The UKRI Common principles on research data recommend that research data should be made openly available with as few restrictions as possible in a timely and responsible manner. Typically, this means that research data should be deposited in an appropriate repository, as open as possible and as restricted as necessary, no later than the time of publication of the associated research output or the end of the project.

Preserving your research data in a repository is a necessary first step towards data sharing, but it is still important to preserve your research data even if you do not plan to or cannot share them with others.

On this page you’ll find guidance on how to publish, preserve and share your research data via a data repository, how to find a data repository, and how to assess the suitability of a repository. 

You will also find information on publishing your data via a data journal.

To find out how to publish and share your code, read Github’s guidance on using the Zenodo repository to make your code citable.

How to use a repository

When depositing research data for publication, preservation, and sharing, you will need to:

  1. Choose which research data or research materials you need to publish or preserve (see our guidance on appraising and selecting data for preservation)
  2. Choose an appropriate repository to preserve, publish and share your research data (see our guidance on finding and assessing research data repositories below)
  3. Prepare your research data by organising your files in a meaningful structure and converting your files to open or common formats, to maximise the longevity and reusability of your research data (see our guidance on preparing data for preservation)
  4. Create metadata to accompany your deposited datasets in line with any repository metadata requirements, to enable your research data to be discoverable, understandable and reusable (see our guidance on describing your data)
  5. Decide how open or closed your data will be. You will need to check that data is shared in compliance with funders’ data sharing requirements and any terms of participants’ consent, and that permission to deposit and share has been granted by all stakeholders in the IPR of the data, as well as right-holders of third-party material. You may need to split your data into several deposits with different levels of access, or publish a metadata-only record (see our guidance on restricting access to data)
  6. Upload your data to your chosen repository and generate a Digital Object Identifier (DOI)
  7. Select an appropriate reuse licence (see our guidance on licensing your work)
  8. Add an embargo on open publication of the data up to the date of any associated research outputs if your data are in support of a publication, or if you have exclusive use of the data for a specified period
  9. Link the data deposit to its associated publication (if applicable) using the publication’s DOI, and include the dataset’s DOI in your article’s data access statement (see our guidance on writing a data access statement)
  10. Register your dataset as an output in the Westminster Virtual Research Environment

How to find a suitable data repository

The best repository to choose for your research data will be a national centre or discipline-specific repository because they have the expertise and resources to deal with particular types and sizes of data.

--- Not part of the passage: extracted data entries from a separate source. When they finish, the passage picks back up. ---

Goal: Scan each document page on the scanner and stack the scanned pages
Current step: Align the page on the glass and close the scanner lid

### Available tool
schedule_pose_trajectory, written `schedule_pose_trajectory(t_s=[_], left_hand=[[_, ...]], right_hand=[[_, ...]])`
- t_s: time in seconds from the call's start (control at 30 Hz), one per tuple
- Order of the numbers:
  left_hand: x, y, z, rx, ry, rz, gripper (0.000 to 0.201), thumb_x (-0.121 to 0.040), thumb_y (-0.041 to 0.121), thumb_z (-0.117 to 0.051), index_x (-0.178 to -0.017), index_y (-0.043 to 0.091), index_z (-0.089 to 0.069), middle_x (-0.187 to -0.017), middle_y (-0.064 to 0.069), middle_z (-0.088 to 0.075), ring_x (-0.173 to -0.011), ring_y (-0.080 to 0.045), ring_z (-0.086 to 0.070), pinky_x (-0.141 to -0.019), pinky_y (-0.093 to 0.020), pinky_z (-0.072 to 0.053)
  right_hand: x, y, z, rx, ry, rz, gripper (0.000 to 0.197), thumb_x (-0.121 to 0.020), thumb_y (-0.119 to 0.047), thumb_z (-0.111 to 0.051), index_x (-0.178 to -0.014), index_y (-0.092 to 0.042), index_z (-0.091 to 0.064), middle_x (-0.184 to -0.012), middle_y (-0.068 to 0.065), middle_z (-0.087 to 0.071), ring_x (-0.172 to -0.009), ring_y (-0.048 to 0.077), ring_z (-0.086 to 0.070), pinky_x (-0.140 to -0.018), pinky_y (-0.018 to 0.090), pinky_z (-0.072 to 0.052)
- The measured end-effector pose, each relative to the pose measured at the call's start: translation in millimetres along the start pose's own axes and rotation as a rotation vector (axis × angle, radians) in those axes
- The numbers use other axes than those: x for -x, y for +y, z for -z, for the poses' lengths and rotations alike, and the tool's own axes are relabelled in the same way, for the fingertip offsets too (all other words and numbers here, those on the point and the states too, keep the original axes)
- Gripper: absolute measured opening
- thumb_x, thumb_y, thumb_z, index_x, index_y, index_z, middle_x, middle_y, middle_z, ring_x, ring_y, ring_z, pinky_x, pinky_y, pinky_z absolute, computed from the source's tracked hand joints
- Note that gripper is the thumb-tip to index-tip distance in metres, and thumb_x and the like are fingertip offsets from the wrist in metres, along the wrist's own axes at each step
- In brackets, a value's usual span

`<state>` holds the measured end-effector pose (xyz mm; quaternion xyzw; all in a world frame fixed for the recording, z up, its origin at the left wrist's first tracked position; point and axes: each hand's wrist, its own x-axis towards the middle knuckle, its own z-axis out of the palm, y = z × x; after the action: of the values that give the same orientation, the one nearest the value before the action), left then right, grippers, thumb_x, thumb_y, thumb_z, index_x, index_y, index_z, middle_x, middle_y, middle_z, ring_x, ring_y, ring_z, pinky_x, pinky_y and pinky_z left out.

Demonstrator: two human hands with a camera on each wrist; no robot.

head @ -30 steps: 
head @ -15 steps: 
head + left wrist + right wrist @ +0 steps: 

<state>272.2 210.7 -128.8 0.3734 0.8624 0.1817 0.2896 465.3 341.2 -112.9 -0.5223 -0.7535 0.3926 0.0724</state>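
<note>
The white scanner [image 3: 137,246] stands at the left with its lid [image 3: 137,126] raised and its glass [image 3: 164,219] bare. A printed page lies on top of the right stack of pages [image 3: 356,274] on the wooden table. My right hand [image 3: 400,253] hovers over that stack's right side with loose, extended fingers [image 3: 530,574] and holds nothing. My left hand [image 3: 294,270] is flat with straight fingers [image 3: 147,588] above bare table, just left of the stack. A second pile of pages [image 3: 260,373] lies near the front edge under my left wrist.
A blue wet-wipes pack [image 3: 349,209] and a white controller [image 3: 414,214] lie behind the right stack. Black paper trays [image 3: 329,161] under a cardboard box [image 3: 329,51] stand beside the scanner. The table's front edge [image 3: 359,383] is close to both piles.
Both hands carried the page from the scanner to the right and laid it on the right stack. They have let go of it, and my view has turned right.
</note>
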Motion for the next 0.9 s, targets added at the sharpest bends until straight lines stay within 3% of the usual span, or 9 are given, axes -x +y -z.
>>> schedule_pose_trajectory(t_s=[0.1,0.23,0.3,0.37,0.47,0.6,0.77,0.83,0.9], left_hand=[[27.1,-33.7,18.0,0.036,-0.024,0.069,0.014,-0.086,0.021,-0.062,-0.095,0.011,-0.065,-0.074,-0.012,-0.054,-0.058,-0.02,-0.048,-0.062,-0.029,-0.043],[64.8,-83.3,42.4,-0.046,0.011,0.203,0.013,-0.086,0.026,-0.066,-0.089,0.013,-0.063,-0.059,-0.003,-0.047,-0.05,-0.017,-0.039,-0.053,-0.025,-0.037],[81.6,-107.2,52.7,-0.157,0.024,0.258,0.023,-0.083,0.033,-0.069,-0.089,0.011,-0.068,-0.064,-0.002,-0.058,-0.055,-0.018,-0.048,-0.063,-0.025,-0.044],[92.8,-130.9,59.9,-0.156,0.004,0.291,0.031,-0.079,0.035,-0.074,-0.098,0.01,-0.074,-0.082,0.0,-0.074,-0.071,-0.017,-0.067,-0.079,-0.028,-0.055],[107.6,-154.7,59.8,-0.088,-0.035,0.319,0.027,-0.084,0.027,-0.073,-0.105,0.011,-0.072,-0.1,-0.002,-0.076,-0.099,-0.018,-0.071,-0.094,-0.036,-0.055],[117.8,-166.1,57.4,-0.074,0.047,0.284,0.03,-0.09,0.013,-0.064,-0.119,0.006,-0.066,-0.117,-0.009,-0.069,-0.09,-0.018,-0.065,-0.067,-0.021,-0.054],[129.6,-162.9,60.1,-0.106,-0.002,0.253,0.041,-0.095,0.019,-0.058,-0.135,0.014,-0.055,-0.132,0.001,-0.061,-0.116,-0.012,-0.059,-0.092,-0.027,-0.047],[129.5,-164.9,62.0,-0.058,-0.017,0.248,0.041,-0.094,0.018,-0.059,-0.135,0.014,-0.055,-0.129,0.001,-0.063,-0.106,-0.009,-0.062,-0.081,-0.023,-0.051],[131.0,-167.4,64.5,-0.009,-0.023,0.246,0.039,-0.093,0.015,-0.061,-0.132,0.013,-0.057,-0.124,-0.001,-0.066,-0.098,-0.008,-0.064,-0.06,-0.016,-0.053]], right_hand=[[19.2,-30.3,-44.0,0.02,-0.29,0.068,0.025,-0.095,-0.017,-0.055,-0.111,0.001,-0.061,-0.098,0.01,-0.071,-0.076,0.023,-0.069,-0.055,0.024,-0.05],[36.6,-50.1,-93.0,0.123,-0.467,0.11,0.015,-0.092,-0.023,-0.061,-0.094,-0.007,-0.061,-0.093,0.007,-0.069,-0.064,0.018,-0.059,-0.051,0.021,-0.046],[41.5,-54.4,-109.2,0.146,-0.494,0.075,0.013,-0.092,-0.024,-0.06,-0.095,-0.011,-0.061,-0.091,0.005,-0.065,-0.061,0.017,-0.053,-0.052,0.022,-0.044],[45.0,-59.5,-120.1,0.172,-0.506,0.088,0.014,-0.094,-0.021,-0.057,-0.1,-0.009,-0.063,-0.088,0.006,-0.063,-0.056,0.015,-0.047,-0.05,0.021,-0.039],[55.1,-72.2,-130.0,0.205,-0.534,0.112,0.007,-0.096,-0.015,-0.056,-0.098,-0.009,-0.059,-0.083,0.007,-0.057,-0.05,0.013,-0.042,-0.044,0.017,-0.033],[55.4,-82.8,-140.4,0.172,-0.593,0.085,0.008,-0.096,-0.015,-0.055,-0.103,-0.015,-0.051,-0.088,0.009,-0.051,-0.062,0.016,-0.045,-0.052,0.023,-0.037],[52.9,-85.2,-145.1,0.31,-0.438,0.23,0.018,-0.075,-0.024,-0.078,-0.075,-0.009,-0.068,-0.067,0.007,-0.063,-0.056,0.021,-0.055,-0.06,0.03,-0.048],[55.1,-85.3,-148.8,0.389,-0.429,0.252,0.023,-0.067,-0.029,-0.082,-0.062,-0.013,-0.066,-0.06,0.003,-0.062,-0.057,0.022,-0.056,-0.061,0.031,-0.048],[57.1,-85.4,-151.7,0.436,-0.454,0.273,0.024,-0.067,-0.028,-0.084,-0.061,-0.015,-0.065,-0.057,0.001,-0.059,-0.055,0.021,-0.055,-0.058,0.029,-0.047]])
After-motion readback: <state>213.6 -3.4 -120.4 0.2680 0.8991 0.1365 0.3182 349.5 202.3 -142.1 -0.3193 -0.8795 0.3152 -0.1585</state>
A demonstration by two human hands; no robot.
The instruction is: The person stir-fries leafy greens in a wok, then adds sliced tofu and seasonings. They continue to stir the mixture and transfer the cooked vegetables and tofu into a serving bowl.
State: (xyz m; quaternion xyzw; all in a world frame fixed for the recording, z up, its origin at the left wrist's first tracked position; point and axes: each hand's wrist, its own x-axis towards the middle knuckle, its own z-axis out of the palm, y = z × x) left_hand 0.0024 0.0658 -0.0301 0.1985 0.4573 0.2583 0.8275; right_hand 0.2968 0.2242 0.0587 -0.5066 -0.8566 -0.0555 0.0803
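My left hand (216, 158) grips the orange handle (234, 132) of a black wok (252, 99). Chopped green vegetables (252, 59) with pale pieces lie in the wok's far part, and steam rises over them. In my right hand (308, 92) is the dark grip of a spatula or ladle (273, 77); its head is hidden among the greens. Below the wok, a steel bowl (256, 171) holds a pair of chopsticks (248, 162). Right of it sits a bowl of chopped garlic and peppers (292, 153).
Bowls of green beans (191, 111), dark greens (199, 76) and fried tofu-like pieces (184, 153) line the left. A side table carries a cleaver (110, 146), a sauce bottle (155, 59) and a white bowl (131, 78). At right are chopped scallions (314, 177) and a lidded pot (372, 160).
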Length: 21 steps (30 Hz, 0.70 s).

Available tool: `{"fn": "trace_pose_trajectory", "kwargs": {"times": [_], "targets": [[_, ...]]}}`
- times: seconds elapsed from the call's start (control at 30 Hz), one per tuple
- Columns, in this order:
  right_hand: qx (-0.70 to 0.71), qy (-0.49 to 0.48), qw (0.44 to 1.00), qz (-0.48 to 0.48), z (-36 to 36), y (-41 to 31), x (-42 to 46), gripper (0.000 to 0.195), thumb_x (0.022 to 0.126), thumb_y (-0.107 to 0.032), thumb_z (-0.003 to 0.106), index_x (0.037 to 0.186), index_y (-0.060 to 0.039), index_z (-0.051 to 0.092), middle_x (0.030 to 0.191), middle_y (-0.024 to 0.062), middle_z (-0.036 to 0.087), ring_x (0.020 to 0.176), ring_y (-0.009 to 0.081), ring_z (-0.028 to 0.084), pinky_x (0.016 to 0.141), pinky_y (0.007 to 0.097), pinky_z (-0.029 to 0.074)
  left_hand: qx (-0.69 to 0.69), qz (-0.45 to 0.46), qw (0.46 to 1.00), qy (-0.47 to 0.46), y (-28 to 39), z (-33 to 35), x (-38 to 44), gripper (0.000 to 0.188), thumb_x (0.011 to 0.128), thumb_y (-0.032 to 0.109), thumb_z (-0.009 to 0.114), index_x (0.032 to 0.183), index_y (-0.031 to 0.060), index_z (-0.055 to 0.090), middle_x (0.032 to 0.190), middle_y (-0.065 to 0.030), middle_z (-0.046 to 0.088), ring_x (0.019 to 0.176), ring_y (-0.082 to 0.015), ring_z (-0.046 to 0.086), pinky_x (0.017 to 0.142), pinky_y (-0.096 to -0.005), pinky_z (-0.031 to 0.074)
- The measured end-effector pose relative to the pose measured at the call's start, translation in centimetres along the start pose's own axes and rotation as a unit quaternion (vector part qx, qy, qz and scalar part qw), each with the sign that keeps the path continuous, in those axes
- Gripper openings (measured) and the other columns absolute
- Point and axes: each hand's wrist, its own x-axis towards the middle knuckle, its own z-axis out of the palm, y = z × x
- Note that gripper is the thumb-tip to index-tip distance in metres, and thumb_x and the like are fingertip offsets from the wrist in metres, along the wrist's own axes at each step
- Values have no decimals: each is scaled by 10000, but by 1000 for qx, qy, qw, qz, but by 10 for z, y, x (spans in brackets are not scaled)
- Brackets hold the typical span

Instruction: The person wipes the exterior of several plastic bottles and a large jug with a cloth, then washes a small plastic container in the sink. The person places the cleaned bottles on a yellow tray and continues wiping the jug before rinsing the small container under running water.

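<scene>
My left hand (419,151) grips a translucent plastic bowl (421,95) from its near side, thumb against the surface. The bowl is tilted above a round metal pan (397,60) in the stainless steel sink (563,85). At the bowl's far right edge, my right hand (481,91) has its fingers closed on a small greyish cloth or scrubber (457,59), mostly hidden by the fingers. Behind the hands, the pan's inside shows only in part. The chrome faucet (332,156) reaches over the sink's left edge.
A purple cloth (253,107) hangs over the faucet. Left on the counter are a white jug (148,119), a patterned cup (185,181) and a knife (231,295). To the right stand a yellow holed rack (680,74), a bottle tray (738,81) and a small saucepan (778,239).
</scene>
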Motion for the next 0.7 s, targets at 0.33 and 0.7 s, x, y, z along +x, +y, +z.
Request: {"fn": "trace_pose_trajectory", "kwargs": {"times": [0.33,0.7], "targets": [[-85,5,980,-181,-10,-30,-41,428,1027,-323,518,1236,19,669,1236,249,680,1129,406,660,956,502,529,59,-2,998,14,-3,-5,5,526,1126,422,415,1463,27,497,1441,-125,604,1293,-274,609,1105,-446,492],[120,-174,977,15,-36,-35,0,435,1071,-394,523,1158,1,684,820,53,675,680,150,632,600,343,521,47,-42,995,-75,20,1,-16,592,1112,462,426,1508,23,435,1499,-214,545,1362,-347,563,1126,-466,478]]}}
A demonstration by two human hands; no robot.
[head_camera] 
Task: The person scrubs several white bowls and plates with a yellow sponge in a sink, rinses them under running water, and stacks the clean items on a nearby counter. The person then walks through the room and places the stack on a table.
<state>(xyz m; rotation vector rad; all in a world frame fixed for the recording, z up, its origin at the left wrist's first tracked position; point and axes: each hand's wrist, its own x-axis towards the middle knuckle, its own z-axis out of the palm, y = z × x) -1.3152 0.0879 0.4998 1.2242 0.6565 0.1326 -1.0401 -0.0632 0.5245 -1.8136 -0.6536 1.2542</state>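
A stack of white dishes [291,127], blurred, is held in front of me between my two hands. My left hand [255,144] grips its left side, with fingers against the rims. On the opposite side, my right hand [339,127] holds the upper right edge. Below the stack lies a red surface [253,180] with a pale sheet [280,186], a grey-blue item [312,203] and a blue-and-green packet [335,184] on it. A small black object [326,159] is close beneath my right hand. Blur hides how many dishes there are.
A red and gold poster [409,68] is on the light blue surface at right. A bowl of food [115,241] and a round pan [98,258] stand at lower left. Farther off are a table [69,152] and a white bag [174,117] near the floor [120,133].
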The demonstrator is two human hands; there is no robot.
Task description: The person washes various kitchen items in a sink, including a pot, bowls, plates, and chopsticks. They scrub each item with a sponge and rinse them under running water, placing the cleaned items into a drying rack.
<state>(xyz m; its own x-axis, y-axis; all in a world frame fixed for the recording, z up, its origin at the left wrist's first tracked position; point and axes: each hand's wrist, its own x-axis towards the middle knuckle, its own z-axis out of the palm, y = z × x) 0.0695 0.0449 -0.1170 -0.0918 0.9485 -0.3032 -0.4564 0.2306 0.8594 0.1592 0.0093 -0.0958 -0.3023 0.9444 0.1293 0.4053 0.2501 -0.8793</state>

If you are depositing and publishing your research data to accompany a journal article, you should check whether your publisher recommends a particular repository. For example, Scientific Data (Nature journals) maintains a list of recommended data repositories, and PLOS hosts a list of recommended repositories by discipline. A number of journals support the use of the cross-disciplinary repositories Dryad, Figshare and Zenodo (a repository that specialises in preserving software and code).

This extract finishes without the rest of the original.